After the arrest, and as the police work’s come out, it’s gotten easier to defend Zimmerman. Shortly before he turned himself in, Zimmerman created a rudimentary website to raise money for his defense. He showed up for his bail hearing on April 20. Three days later, he made the $150,000 bail. The defense fund had filled up with more than $200,000. It was the least Zimmerman’s supporters could do, to stop the railroading. Among his angels were the founders of Legal Boom, a local gun rights group, who’d been running their own fundraising drive.

“We spoke with George personally, for about 30 minutes,” Legal Boom’s Chris Kossmann told me.* They ended their campaign so he could focus on his, but they proved that there was sympathy and solidarity outside of the court of public opinion. “If we hadn’t done what we did, George wouldn’t have raised that $200,000.”

After the first fundraising burst, the official defense fund has been taking in around $1,000 per day. That’s a steady clip, considering how public interest in the story has faded. The new updates on the case—the new bits of information from the investigation—have so far bolstered Zimmerman’s version of the story. On Friday, Harvard Law professor and incorrigible legal commentator Alan Dershowitz started writing op-eds about how the media and the special prosecutor were “biased against Zimmerman,” and how the charge of second-degree murder would never hold up. On Saturday, he appeared on Fox News’ Huckabee to expand on the theory. Where did the press get off, implying that Zimmerman had racially profiled Martin?

“It was the prosecutor who talked about profiling, in the affidavit itself!” said Dershowitz. “He didn’t have any basis. It was just made up.”

The host was flabbergasted. “White Hispanic?” asked Huckabee. “I’m not even sure what that means.”

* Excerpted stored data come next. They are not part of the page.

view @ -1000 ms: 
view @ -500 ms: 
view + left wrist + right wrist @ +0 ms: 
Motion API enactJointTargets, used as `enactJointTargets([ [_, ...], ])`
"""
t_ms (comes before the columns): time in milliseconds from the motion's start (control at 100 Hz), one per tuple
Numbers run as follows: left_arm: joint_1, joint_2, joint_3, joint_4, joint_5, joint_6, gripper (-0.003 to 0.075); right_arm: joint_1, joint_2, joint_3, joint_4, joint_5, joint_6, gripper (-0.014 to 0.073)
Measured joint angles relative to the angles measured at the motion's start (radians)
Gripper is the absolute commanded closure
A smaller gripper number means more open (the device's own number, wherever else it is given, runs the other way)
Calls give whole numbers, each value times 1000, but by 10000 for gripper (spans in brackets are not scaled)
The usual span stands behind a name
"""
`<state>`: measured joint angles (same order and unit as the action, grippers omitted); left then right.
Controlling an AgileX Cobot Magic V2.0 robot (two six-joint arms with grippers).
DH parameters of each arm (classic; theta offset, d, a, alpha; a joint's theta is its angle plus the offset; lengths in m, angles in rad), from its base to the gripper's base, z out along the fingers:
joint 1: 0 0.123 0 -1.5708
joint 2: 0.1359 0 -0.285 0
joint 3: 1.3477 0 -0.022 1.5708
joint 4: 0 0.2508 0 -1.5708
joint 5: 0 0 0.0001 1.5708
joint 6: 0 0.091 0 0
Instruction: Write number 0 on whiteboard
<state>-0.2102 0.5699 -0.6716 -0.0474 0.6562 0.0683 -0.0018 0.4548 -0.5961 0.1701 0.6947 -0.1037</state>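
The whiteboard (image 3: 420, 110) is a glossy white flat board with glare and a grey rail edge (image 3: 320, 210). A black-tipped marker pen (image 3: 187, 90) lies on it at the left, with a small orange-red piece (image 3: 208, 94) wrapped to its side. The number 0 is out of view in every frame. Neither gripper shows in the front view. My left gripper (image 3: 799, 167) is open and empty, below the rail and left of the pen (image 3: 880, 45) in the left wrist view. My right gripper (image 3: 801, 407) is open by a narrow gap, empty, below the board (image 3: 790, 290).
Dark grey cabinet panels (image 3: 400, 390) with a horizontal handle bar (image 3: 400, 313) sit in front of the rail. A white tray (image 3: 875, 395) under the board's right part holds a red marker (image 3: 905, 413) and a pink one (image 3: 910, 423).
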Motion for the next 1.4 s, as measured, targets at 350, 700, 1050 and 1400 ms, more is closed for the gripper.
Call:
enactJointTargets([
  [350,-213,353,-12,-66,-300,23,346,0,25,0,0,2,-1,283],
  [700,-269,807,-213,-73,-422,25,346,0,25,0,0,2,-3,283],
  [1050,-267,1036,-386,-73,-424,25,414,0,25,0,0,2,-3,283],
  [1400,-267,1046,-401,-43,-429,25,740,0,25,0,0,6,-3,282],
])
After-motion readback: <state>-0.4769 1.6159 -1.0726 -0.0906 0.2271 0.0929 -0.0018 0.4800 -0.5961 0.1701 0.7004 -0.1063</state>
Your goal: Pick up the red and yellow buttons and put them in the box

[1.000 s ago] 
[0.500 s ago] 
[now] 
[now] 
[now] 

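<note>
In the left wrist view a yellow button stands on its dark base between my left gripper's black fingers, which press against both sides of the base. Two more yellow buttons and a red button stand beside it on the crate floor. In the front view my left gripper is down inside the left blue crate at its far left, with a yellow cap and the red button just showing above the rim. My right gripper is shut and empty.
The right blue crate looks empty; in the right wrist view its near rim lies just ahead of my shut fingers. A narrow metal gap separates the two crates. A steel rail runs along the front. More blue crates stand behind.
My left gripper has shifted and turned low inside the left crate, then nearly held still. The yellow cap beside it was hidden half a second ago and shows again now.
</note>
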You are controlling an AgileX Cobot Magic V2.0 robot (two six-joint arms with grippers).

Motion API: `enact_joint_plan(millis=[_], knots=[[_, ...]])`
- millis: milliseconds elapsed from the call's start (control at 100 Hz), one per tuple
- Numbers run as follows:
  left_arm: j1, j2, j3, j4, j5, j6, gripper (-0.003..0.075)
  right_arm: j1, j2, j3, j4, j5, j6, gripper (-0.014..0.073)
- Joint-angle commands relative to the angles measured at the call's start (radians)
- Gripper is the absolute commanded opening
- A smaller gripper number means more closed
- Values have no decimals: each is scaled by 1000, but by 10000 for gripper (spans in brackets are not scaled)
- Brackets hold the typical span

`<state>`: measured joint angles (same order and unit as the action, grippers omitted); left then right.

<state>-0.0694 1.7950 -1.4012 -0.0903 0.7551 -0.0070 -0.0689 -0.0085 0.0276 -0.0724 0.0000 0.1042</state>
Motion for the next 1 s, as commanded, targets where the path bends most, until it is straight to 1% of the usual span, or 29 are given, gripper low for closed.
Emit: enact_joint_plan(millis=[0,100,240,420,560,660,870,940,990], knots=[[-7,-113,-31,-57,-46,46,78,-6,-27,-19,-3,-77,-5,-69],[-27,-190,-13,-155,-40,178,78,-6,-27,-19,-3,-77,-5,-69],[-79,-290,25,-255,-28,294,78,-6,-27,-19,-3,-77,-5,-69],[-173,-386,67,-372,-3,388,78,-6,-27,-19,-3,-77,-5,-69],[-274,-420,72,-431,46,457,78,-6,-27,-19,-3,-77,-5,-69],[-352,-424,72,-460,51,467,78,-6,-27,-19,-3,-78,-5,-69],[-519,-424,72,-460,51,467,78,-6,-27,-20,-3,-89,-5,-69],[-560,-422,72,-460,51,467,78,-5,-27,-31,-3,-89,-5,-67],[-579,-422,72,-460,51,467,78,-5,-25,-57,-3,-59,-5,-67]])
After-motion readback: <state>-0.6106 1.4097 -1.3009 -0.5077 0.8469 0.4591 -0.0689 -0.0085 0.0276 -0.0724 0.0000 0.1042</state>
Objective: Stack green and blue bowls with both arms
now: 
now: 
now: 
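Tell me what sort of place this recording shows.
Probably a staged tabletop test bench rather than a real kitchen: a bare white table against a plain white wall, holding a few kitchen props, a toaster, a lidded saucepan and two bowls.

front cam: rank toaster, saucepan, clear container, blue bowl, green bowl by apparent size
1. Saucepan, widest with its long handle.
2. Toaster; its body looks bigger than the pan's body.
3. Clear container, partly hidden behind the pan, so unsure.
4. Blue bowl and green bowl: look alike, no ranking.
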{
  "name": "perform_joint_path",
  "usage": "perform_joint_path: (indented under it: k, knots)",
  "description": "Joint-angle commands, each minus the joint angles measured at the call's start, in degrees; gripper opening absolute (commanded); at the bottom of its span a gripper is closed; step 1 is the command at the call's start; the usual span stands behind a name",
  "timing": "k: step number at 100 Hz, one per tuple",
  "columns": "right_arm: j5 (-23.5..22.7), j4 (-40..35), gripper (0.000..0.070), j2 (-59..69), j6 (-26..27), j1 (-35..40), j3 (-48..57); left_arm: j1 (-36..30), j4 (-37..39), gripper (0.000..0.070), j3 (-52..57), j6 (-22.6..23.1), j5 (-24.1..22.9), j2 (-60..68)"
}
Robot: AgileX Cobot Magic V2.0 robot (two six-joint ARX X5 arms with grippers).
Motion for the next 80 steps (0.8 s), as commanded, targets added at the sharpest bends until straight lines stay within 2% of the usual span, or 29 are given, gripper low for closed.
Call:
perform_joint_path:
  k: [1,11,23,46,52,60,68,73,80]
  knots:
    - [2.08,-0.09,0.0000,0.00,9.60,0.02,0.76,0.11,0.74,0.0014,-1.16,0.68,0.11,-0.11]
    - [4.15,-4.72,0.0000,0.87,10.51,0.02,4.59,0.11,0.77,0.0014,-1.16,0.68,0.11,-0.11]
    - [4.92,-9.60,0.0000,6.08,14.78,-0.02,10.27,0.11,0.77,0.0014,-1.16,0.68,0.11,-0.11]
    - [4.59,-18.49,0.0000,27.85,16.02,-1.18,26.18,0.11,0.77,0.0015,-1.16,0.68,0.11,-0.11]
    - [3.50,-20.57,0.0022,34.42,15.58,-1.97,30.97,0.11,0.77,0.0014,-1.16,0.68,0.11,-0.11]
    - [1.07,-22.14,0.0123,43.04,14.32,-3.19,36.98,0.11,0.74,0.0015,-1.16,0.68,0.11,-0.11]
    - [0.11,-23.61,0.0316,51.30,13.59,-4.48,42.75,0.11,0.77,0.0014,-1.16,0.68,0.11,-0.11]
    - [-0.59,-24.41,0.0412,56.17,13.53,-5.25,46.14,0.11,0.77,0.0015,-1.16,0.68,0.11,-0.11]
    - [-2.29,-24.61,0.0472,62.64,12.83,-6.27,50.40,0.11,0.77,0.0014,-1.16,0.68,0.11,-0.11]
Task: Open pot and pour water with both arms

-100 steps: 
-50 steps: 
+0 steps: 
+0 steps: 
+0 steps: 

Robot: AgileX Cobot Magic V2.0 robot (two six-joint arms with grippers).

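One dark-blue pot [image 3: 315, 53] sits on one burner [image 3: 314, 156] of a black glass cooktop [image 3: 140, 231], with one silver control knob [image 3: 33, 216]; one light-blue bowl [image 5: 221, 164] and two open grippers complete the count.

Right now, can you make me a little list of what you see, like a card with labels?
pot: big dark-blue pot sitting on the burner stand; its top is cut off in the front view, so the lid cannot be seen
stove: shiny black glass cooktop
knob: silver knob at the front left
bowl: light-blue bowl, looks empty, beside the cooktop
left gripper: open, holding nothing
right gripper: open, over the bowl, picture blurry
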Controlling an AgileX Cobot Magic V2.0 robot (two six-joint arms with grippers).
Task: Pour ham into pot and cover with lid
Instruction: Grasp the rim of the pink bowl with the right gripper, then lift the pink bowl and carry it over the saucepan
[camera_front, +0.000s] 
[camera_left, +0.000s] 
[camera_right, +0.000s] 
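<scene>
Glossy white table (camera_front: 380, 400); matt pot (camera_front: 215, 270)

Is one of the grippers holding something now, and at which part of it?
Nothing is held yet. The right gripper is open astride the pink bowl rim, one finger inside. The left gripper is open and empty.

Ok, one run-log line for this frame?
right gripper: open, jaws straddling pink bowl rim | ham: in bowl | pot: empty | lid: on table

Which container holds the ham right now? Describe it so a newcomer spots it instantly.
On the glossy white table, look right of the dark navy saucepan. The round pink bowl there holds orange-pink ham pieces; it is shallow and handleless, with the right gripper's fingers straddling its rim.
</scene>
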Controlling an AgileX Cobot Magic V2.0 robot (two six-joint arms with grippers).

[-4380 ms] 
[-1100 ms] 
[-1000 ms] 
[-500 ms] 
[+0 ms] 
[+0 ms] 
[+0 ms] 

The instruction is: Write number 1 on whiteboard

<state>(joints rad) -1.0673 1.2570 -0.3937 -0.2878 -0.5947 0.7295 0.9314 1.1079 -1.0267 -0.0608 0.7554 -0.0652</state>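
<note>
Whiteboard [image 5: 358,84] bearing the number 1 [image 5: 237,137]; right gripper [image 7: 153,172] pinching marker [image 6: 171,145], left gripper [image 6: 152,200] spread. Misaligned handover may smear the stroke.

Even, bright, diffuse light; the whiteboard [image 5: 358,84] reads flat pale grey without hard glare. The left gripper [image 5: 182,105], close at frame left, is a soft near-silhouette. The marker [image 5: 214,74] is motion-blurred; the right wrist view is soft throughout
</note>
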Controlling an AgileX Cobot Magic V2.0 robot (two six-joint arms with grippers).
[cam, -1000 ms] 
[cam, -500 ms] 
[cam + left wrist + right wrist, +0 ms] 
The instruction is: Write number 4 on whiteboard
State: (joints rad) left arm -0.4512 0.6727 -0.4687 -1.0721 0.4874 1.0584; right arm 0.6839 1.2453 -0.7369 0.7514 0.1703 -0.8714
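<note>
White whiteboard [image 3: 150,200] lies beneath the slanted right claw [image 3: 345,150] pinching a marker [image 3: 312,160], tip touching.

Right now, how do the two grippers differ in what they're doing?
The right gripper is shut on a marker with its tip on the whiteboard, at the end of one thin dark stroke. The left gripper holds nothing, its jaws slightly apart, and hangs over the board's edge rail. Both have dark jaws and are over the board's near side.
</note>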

Finally, after a public thrashing that made him infamous, Zimmerman was getting his story told. Few people were defending the way that the media had portrayed him—“white Hispanic,” the selectively edited 911 call. If the left thought it was going to turn this into a debate about gun laws, it picked the wrong villain and the wrong victim.

But this could have gone another way. There was one scenario that would have provided some swift justice for the Martin family without making Zimmerman infamous. That option: a timely arrest, and a police investigation. And that’s what the “hustlers” said they wanted in the first place.

Correction, May 22, 2012: This article originally misspelled Chris Kossmann’s last name. (Return to corrected sentence.)